Baca juga: Pegiat: Gagal paham RUU PKS sebabkan pengesahan jadi lambat

Dia yang juga masuk dalam Gerakan Masyarakat Sipil untuk sahkan RUU PKS mengatakan penolakan, penundaan, penghasutan atau fitnah dan penghinaan terhadap pengesahan RUU P-KS sesungguhnya telah mempermainkan dan menyakiti perasaan seluruh korban di seluruh Indonesia yang menjadi bagian dari kontribusi atas terbentuknya rancangan Undang-Undang tersebut.

Tak hanya itu pengabaian terhadap klarifikasi dan penolakan melakukan dialog atas penyebaran informasi tentang RUU P-KS yang dimaknai secara negatif dan dimaknai dengan salah dan fatal, menunjukkan tidak adanya keinginan politik dan menunjukkan sebagai cara-cara politik yang menghasut kepentingan korban.

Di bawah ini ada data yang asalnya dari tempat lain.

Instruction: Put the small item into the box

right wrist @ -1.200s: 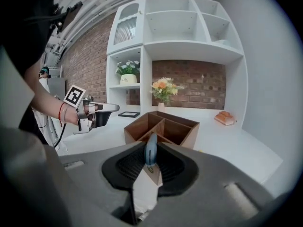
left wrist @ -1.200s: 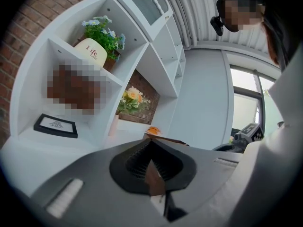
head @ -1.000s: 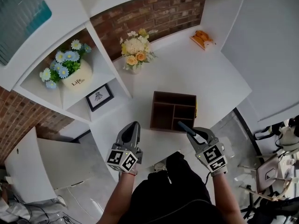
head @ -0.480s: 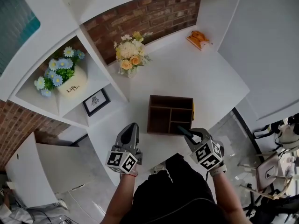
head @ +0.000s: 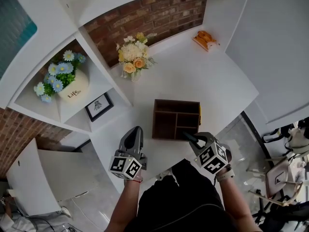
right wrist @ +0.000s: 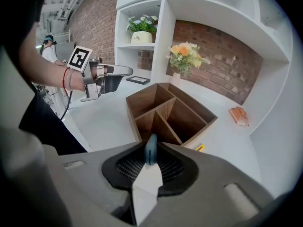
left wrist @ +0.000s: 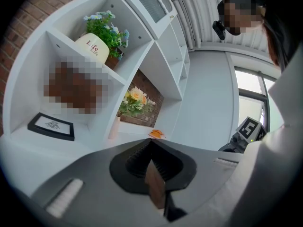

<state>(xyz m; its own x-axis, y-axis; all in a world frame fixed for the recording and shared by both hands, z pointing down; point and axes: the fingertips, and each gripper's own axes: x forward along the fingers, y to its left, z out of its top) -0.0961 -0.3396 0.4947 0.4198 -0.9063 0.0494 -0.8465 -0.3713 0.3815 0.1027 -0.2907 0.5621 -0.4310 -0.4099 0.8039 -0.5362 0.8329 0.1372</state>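
Note:
The dark wooden box (head: 176, 119) with open compartments stands on the white table (head: 193, 76); the right gripper view shows the box (right wrist: 170, 113) just ahead of the jaws. My right gripper (head: 187, 136) hovers at the box's near right corner. It is shut on a small blue-grey item (right wrist: 150, 150), which stands upright between the tips of the right gripper (right wrist: 151, 144). My left gripper (head: 136, 129) hangs left of the box's near edge, apart from it. The left gripper (left wrist: 150, 144) is shut with nothing in it.
A vase of yellow and white flowers (head: 130, 57) stands behind the box to the left. An orange object (head: 204, 37) lies at the far right. A thin yellow thing (head: 201, 117) sits against the box's right side. Shelves (head: 72, 88) hold a flower pot and a framed picture.
The right gripper with the item has drawn slightly toward me and left, staying by the box's near right corner. The left gripper has hardly moved. My head view shifted a little.

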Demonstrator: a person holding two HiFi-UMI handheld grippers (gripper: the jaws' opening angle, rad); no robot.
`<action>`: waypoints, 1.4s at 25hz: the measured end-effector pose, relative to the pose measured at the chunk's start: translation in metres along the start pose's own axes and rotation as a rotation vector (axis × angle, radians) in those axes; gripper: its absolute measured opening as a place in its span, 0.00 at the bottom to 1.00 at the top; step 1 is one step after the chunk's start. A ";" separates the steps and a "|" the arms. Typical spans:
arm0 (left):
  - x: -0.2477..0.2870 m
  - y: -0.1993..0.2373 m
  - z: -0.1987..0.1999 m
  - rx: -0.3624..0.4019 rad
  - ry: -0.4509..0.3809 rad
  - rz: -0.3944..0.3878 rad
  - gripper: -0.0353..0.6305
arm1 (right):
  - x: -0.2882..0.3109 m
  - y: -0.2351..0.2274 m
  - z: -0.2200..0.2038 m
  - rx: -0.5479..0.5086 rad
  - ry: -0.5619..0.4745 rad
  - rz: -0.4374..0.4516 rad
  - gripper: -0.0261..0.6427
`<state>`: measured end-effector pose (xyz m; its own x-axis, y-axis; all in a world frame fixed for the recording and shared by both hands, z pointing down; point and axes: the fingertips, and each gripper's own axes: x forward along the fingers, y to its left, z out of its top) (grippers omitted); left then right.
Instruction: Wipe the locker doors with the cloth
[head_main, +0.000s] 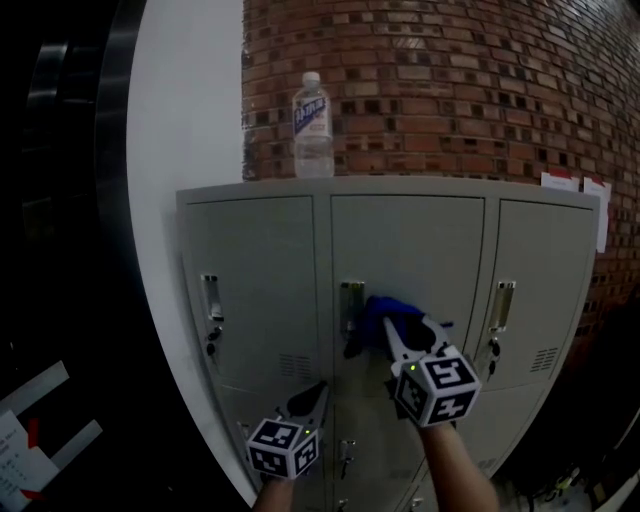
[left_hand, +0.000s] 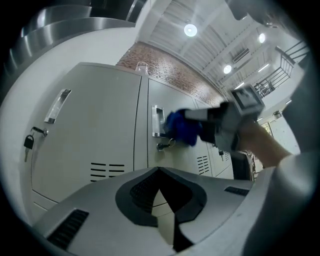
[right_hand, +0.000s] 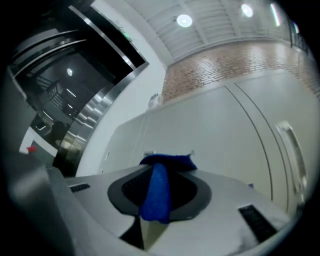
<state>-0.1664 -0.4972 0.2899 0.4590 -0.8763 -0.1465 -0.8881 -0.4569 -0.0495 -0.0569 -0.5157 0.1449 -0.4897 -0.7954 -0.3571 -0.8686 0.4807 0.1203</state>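
A grey bank of lockers (head_main: 400, 250) stands against a brick wall. My right gripper (head_main: 392, 330) is shut on a blue cloth (head_main: 392, 312) and presses it against the middle upper door, beside that door's handle (head_main: 351, 300). In the right gripper view the blue cloth (right_hand: 159, 187) hangs between the jaws against the grey door (right_hand: 215, 130). My left gripper (head_main: 308, 402) hangs lower, in front of the vent slots, shut and with nothing in it. In the left gripper view the blue cloth (left_hand: 181, 127) and the right gripper (left_hand: 227, 122) show on the middle door.
A clear plastic water bottle (head_main: 313, 126) stands on the locker top at the left. The left door (head_main: 255, 290) has a handle and a small padlock (left_hand: 29, 142). The right door (head_main: 535, 290) has a handle too. A white wall and dark glass lie to the left.
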 end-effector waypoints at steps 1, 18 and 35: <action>0.002 -0.003 0.001 -0.003 0.001 -0.008 0.05 | 0.012 -0.005 0.040 -0.023 -0.018 0.012 0.18; 0.010 -0.038 -0.008 -0.029 0.007 -0.079 0.05 | -0.026 -0.023 -0.103 0.027 0.185 -0.084 0.18; 0.005 -0.059 -0.010 -0.016 0.017 -0.108 0.05 | 0.010 -0.080 0.111 -0.039 -0.002 -0.106 0.18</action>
<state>-0.1112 -0.4757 0.3025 0.5521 -0.8244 -0.1247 -0.8332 -0.5508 -0.0478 0.0165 -0.5209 0.0288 -0.3948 -0.8403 -0.3715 -0.9178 0.3791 0.1178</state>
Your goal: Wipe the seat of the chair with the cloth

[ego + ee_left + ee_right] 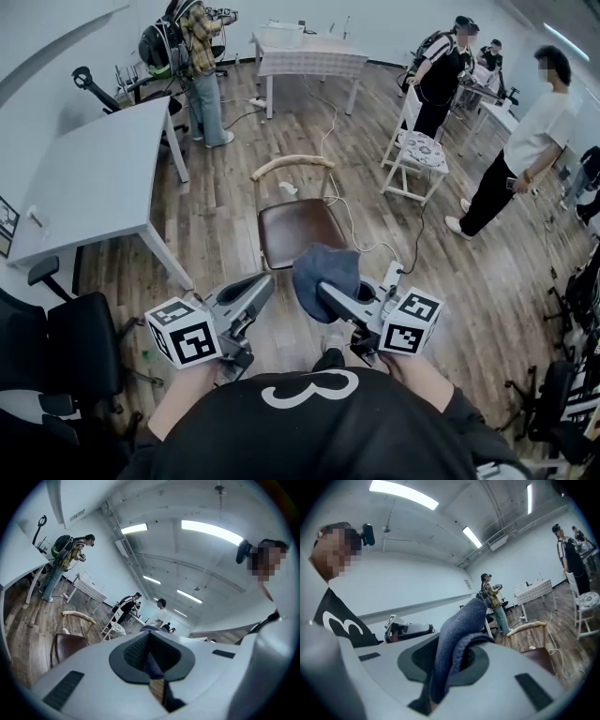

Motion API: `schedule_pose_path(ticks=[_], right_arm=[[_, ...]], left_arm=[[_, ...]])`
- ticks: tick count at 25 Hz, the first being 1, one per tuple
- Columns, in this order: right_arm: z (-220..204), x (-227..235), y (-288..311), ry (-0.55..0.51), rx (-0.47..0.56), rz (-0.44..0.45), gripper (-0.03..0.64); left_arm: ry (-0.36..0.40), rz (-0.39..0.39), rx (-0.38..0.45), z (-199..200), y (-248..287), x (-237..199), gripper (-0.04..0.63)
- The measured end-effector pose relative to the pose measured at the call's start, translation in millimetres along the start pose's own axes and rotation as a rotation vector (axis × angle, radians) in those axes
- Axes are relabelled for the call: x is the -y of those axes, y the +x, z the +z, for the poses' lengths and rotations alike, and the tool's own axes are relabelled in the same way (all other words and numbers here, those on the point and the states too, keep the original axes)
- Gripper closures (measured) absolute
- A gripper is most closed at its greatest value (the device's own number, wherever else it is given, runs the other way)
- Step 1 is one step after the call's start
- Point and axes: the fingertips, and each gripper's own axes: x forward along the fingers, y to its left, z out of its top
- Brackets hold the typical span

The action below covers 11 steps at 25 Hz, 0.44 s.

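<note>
The chair has a brown seat (pixel 300 230) and a curved wooden backrest (pixel 292 165), and it stands on the wood floor just ahead of me. A dark blue cloth (pixel 326 270) hangs bunched over the seat's near edge, with my right gripper (pixel 330 293) shut on it. In the right gripper view the cloth (pixel 459 625) bulges up from between the jaws, and the chair (pixel 539 656) lies to the right. My left gripper (pixel 261 289) hovers left of the cloth, shut with nothing in it. The left gripper view shows the chair seat (pixel 68 644) at lower left.
A grey table (pixel 94 178) stands at the left, with black office chairs (pixel 66 356) below it. A white cable (pixel 352 220) runs across the floor by the chair. A white chair (pixel 417 150) and several people stand at the right and the back.
</note>
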Motion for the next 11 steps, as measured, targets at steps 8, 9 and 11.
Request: schedule_pose_path(ticks=[8, 9, 11], right_arm=[[13.9, 4.1, -7.7, -0.018, 0.018, -0.006, 0.569], [13.0, 4.7, -9.0, -0.015, 0.019, -0.007, 0.569], [10.0, 5.8, -11.6, -0.008, 0.02, -0.009, 0.569]], left_arm=[[0.014, 0.005, -0.014, 4.9, 14.3, 5.3, 0.581], [0.01, 0.002, -0.014, 3.6, 14.9, 5.8, 0.581], [0.001, 0.0, -0.016, -0.1, 15.7, 5.9, 0.581]])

"Pengabaian dan penolakan menunjukkan bahwa bangsa Indonesia telah dikuasai oleh sekelompok orang yang ingin mempertahankan “budaya perkosaan," dan justru melanggengkan para pelaku kejahatan seksual serta sama sekali tidak berempati pada korban," kata dia.

Tak hanya itu ditundanya pembahasan dan pengesahan menunjukkan bahwa para wakil rakyat terutama Komisi VIII (Anggota Panja) yang menolak atau diam, tidak memiliki perasaan tentang keadilan korban, mempermainkan, menganggap remeh dan bermain-main politik untuk kepentingan dirinya sendiri.
Baca juga: Aliansi Muslimat Aceh tolak rancangan undang-undang PKS

"Bangsa Indonesia justru saat ini terancam, dan dikuasai oleh orang-orang yang membela pemerkosa atau pelaku kekerasan seksual, dan menganggap enteng kekerasan seksual yang terjadi pada korban, dengan mempercayai hasutan-hasutan yang telah digiring untuk memberikan stigma buruk pada rancangan undang-undang tersebut," kata diam

Dia menilai para tokoh agama, tokoh masyarakat, dan pejabat negara, seharusnya menjadi pembela masyarakat yang mengalami kekerasan seksual, membuka dialog bila ada perbedaan pendapat, mengecek ulang kembali seluruh RUU yang mudah diakses, sebelum membuat pernyataan.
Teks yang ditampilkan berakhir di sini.